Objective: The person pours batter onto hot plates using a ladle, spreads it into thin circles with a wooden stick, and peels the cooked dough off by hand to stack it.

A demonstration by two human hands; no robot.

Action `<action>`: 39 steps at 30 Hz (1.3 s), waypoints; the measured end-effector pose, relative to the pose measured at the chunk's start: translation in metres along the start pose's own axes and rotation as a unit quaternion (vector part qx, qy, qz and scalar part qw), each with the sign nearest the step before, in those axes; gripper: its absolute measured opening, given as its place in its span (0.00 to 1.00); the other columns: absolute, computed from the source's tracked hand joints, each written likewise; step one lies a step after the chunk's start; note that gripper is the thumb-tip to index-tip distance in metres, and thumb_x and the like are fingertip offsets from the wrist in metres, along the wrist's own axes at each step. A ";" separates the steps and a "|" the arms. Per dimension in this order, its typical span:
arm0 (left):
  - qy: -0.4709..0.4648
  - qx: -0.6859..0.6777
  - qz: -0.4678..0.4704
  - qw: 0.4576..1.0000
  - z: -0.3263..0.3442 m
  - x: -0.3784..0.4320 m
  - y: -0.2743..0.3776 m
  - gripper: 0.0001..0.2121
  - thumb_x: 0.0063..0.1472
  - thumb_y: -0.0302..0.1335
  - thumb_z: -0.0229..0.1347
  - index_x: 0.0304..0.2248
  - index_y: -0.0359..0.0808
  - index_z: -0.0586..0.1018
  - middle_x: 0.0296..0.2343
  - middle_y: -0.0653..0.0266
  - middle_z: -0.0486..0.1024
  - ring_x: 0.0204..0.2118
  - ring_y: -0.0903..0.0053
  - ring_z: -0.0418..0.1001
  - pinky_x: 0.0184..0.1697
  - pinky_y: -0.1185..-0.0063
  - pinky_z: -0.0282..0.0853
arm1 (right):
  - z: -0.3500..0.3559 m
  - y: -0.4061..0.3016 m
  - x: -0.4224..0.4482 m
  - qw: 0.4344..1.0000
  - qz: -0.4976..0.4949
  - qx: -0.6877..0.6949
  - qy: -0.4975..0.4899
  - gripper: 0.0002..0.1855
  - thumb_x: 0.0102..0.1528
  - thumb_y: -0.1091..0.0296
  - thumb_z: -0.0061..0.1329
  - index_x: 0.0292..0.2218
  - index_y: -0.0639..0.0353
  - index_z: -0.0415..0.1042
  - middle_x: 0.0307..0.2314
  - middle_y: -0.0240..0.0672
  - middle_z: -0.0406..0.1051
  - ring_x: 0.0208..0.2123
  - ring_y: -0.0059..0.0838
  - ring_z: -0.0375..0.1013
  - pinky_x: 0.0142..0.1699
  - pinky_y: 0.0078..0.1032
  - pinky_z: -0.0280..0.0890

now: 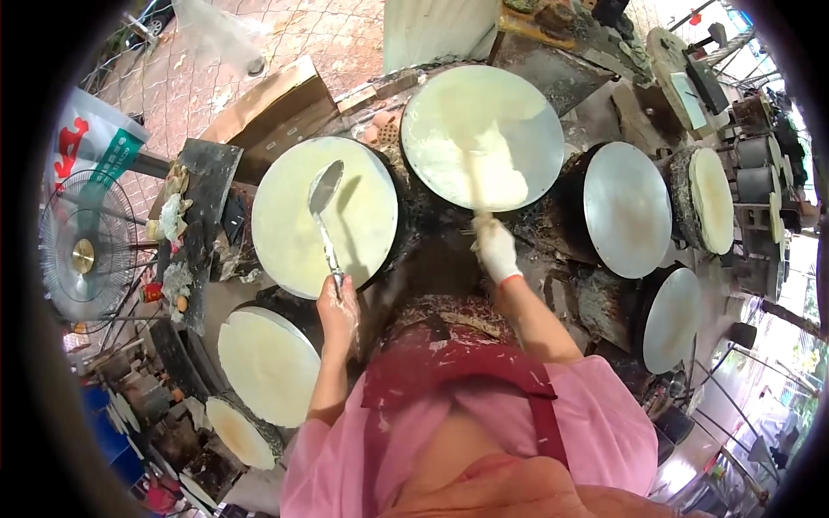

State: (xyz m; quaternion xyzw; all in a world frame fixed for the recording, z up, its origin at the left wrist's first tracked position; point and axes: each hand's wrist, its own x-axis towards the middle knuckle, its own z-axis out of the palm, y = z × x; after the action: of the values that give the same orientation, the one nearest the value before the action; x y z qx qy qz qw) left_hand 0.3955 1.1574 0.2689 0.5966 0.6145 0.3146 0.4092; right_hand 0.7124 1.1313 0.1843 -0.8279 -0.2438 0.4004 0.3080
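Note:
My left hand, bare and spotted with batter, grips the handle of a metal ladle. The ladle hangs over a round griddle covered by a pale layer of batter. On my right hand is a white glove; it is closed around the handle of a spreading tool, blurred over the upper griddle. Pale batter covers much of that griddle, with a thick wet patch near its front, while grey metal shows along its right side. The tool's far end is too blurred to make out.
Bare griddles and one bearing a pale pancake stand at right. More coated griddles are at lower left. An opened cardboard box lies behind the left griddle. A standing fan and a dark board are at far left.

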 end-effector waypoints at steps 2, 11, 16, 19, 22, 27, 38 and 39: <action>0.004 -0.010 -0.031 0.999 0.008 -0.003 0.015 0.09 0.63 0.29 0.48 0.28 0.32 0.68 0.14 0.72 0.60 0.15 0.87 0.55 0.18 0.84 0.52 | 0.006 0.047 0.005 0.972 -0.182 -0.142 0.041 0.13 0.55 0.57 0.41 0.34 0.57 0.69 0.22 0.43 0.73 0.22 0.41 0.72 0.30 0.37 0.66; 0.007 -0.032 -0.095 0.995 0.060 -0.032 0.078 0.09 0.62 0.29 0.49 0.28 0.30 0.70 0.17 0.72 0.63 0.20 0.87 0.58 0.23 0.85 0.57 | -0.099 0.025 0.057 0.997 -0.082 -0.009 -0.006 0.23 0.57 0.51 0.38 0.35 0.67 0.69 0.27 0.59 0.70 0.35 0.58 0.69 0.39 0.44 0.64; 0.036 0.014 -0.103 0.994 0.079 -0.060 0.085 0.10 0.62 0.30 0.49 0.28 0.30 0.70 0.17 0.72 0.64 0.20 0.87 0.59 0.23 0.85 0.57 | -0.127 0.041 0.031 0.955 -0.149 -0.247 -0.074 0.20 0.57 0.51 0.39 0.33 0.61 0.68 0.26 0.54 0.71 0.32 0.54 0.71 0.36 0.46 0.63; 0.037 0.010 -0.124 0.992 0.090 -0.066 0.096 0.10 0.62 0.30 0.50 0.28 0.31 0.70 0.16 0.72 0.63 0.19 0.87 0.59 0.22 0.85 0.57 | -0.171 0.019 0.063 0.963 -0.155 -0.221 0.015 0.23 0.57 0.48 0.37 0.32 0.62 0.68 0.26 0.55 0.71 0.32 0.54 0.71 0.36 0.46 0.63; 0.018 -0.024 -0.130 0.991 0.102 -0.060 0.110 0.10 0.62 0.30 0.50 0.27 0.32 0.69 0.16 0.74 0.62 0.18 0.89 0.57 0.20 0.86 0.54 | -0.181 0.000 0.090 0.957 -0.135 -0.249 0.068 0.23 0.59 0.51 0.34 0.30 0.66 0.67 0.21 0.53 0.71 0.26 0.50 0.73 0.31 0.40 0.67; 0.004 0.092 -0.019 0.996 0.103 -0.055 0.079 0.08 0.63 0.30 0.47 0.28 0.35 0.65 0.10 0.73 0.58 0.07 0.87 0.53 0.09 0.85 0.47 | -0.163 0.046 0.043 0.950 -0.122 -0.270 -0.101 0.25 0.57 0.51 0.40 0.52 0.51 0.61 0.23 0.52 0.71 0.28 0.51 0.72 0.32 0.44 0.64; 0.005 0.034 -0.088 0.996 0.113 -0.064 0.105 0.08 0.63 0.29 0.47 0.27 0.35 0.64 0.10 0.73 0.58 0.07 0.86 0.53 0.08 0.84 0.48 | -0.180 -0.072 0.212 0.925 -0.164 -0.330 0.095 0.24 0.58 0.52 0.35 0.49 0.59 0.61 0.28 0.49 0.73 0.31 0.43 0.73 0.36 0.38 0.67; 0.001 0.055 -0.068 0.996 0.113 -0.064 0.094 0.09 0.63 0.29 0.47 0.27 0.35 0.64 0.10 0.73 0.58 0.07 0.86 0.53 0.08 0.85 0.48 | -0.171 -0.080 0.202 0.946 -0.202 -0.240 0.085 0.24 0.59 0.54 0.35 0.52 0.59 0.58 0.31 0.51 0.72 0.33 0.41 0.73 0.38 0.36 0.67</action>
State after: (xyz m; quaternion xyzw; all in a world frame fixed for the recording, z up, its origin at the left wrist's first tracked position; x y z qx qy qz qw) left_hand 0.5362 1.0905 0.3068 0.5750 0.6700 0.2526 0.3958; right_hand 0.9522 1.2639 0.2206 -0.8414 -0.4682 0.1874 0.1942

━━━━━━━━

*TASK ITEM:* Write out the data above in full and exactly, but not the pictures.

*SOLUTION TO THE EXERCISE:*
Objective: The person pours batter onto hot plates using a ladle, spreads it into thin circles with a wooden stick, and peels the cooked dough off by hand to stack it.

A demonstration by two human hands; no robot.

Action `<action>`: 39 steps at 30 Hz (1.3 s), waypoints; the measured end-effector pose, relative to the pose measured at the chunk's start: translation in metres along the start pose's own axes and rotation as a unit quaternion (vector part qx, qy, qz and scalar part qw), each with the sign nearest the step before, in those axes; gripper: its absolute measured opening, given as its place in its span (0.00 to 1.00); the other columns: absolute, computed from the source's tracked hand joints, each written likewise; step one lies a step after the chunk's start; note that gripper is the thumb-tip to index-tip distance in metres, and thumb_x and the like are fingertip offsets from the wrist in metres, along the wrist's own axes at each step. A ";" separates the steps and a "|" the arms. Per dimension in this order, its typical span:
arm0 (left):
  - qy: -0.4709..0.4648
  - qx: -0.6859..0.6777
  - qz: -0.4678..0.4704
  - qw: 0.4576..1.0000
  - z: -0.3263..0.3442 m
  - x: -0.3784..0.4320 m
  - y: -0.2743..0.3776 m
  - gripper: 0.0001..0.2121
  - thumb_x: 0.0063..0.1472
  - thumb_y: -0.0302..0.1335
  - thumb_z: -0.0229..0.1347
  - index_x: 0.0304..0.2248
  - index_y: -0.0359..0.0808
  - index_z: -0.0586..0.1018
  - middle_x: 0.0296..0.2343
  - middle_y: -0.0653..0.0266
  - middle_z: -0.0486..0.1024
  - ring_x: 0.0204..0.2118
  - ring_y: -0.0903..0.0053
  - ring_z: -0.0418..0.1001
  - pinky_x: 0.0184..0.1697
  - pinky_y: -0.1185..-0.0063
  - pinky_z: -0.0282..0.0853
arm1 (right):
  - z: -0.3500..0.3559 m
  - y: -0.4061..0.3016 m
  - x: -0.4224..0.4482 m
  - qw: 0.4344..1.0000
  - qz: -0.4976..0.4949
  - qx: -0.6877..0.6949
  - qy: -0.4975..0.4899
  - gripper: 0.0002..0.1855
  - thumb_x: 0.0102..0.1528
  - thumb_y: -0.1091..0.0296
  - thumb_z: -0.0061..0.1329
  - index_x: 0.0292..0.2218
  - index_y: -0.0639..0.0353
  - index_z: -0.0415..0.1042
  - middle_x: 0.0307..0.2314
  - middle_y: -0.0240..0.0672
  - middle_z: -0.0406..0.1051
  - ring_x: 0.0208..0.2123
  - ring_y: -0.0059..0.0838
  - ring_z: -0.0375..0.1013
  - pinky_x: 0.0142..0.1699
  - pinky_y: 0.0078..0.1032
  - pinky_z: -0.0280..0.0890

now: 

State: (xyz m; quaternion xyzw; all in a world frame fixed for the recording, z up, its origin at the left wrist's first tracked position; point and axes: each hand's wrist, its own x-axis towards the middle knuckle, its own z-axis out of the palm, y = z × x; after the action: of the values that give the same orientation, the one nearest the value before the action; x y z qx qy qz qw) left_hand 0.3955 1.1574 0.2689 0.5966 0.6145 0.3146 0.4092; right_hand 0.7124 1.1313 0.1843 -0.8279 -0.2438 0.4004 0.3080
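Note:
My left hand, bare and spotted with batter, grips the handle of a metal ladle. The ladle hangs over a round griddle covered by a pale layer of batter. On my right hand is a white glove; it is closed around the handle of a spreading tool, blurred over the upper griddle. Pale batter covers much of that griddle, with a thick wet patch near its front, while grey metal shows along its right side. The tool's far end is too blurred to make out.
Bare griddles and one bearing a pale pancake stand at right. More coated griddles are at lower left. An opened cardboard box lies behind the left griddle. A standing fan and a dark board are at far left.
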
 end-effector waypoints at steps 2, 11, 16, 19, 22, 27, 38 and 39: <action>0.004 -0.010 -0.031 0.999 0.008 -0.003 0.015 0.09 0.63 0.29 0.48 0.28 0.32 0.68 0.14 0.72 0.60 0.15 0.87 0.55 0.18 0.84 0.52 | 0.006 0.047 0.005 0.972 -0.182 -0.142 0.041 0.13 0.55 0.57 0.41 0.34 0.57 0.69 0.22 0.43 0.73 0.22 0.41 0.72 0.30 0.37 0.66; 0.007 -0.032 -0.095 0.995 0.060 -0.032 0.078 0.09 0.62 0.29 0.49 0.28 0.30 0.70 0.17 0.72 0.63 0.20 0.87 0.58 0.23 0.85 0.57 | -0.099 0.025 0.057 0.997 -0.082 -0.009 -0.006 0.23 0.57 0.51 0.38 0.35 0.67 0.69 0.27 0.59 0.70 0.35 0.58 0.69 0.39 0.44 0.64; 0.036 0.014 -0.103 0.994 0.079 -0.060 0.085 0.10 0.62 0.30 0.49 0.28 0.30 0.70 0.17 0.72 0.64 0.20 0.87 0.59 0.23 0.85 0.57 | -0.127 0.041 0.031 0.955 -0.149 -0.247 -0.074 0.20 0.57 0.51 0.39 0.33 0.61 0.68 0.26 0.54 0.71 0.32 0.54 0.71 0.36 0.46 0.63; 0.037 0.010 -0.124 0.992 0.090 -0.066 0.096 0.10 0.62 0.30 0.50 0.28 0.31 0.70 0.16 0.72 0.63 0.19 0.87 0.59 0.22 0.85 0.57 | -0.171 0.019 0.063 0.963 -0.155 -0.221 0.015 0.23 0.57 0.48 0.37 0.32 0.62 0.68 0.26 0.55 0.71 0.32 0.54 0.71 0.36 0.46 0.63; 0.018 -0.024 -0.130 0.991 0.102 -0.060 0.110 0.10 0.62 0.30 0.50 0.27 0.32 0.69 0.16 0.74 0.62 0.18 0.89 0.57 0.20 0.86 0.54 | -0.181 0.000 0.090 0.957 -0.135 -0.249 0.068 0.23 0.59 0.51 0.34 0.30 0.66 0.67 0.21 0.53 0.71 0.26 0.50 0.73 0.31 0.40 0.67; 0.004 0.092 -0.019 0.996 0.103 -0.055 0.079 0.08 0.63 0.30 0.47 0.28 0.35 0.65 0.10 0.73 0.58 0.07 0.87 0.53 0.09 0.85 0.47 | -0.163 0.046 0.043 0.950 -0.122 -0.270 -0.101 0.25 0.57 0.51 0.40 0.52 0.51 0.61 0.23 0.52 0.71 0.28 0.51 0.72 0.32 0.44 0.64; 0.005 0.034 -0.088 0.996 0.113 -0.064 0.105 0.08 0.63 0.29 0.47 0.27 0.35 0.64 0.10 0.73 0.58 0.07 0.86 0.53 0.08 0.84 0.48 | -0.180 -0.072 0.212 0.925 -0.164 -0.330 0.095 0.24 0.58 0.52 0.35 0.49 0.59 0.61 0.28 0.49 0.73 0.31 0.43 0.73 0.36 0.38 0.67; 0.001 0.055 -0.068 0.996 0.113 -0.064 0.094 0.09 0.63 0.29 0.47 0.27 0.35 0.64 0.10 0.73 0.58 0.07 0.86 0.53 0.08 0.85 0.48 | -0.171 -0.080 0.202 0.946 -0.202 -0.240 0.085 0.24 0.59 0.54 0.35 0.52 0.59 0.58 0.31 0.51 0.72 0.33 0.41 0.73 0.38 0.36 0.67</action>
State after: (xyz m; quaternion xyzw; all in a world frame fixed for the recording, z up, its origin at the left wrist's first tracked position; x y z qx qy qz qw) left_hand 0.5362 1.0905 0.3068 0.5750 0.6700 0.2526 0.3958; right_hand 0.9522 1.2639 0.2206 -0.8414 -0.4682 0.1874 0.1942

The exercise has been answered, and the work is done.